My mind went completely blank.
It couldn’t be her.
Not after all these years. Not after what I was told had happened.
She shifted slightly in the corner of the shed, hugging herself tighter as if she was trying to disappear into the shadows. Her eyes were sunken, exhausted—but still familiar enough to tear open memories I had buried a long time ago.
I took a slow step forward.
“No…” I whispered under my breath. “That’s not possible.”

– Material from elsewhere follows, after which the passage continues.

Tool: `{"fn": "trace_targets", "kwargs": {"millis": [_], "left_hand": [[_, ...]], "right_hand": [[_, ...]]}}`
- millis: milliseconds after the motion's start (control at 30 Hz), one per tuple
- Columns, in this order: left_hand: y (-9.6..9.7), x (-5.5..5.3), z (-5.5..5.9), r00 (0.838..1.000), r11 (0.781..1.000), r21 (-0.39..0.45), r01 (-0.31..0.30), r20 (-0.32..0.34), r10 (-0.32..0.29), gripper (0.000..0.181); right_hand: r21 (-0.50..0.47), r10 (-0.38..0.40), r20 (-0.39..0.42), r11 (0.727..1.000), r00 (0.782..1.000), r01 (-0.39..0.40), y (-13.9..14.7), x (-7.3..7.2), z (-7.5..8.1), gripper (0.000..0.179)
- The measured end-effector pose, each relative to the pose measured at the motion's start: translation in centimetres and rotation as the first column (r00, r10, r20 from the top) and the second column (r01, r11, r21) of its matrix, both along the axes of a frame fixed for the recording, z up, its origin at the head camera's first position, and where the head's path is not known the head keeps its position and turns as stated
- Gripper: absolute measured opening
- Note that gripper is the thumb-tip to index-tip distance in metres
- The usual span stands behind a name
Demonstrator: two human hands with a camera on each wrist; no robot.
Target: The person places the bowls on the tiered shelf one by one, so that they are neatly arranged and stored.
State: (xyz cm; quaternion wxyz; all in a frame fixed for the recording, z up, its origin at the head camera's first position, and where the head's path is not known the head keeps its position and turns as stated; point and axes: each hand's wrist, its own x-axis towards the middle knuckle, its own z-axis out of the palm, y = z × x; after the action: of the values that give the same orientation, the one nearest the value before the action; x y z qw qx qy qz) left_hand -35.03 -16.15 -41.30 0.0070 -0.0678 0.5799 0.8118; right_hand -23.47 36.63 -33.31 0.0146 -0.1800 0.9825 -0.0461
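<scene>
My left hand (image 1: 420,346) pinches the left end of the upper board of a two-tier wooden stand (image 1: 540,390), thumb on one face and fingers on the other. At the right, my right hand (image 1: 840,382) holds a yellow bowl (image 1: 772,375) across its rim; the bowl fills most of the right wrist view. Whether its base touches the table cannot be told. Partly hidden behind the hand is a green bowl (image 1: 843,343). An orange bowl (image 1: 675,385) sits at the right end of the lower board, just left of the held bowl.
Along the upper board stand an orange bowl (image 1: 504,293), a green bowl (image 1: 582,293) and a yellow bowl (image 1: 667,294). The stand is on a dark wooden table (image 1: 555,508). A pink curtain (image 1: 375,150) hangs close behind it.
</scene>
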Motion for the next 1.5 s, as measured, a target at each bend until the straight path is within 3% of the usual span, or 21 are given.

Her gaze flicked up at me, cautious, almost fearful. Like she didn’t trust that I was real either.
“I didn’t mean to come here,” she said quickly. “I just… I didn’t know where else to go.”
My throat tightened.
Because I finally understood why her face felt like a shock—why seeing her here, in this place, felt like the ground had dropped beneath me.
She was supposed to be gone.
Everyone said she had left town. Some even said worse things. But standing here, trembling and hungry in my parents’ shed, she was proof that none of those stories had been the truth.
“What happened to you?” I asked, my voice barely steady.
Her lips trembled.
“That’s the problem,” she whispered. “No one ever asked what really happened to me.”
Outside, a door creaked in the wind. I realized then that this wasn’t just a chance encounter.
If she had come back here… someone else might be looking for her too.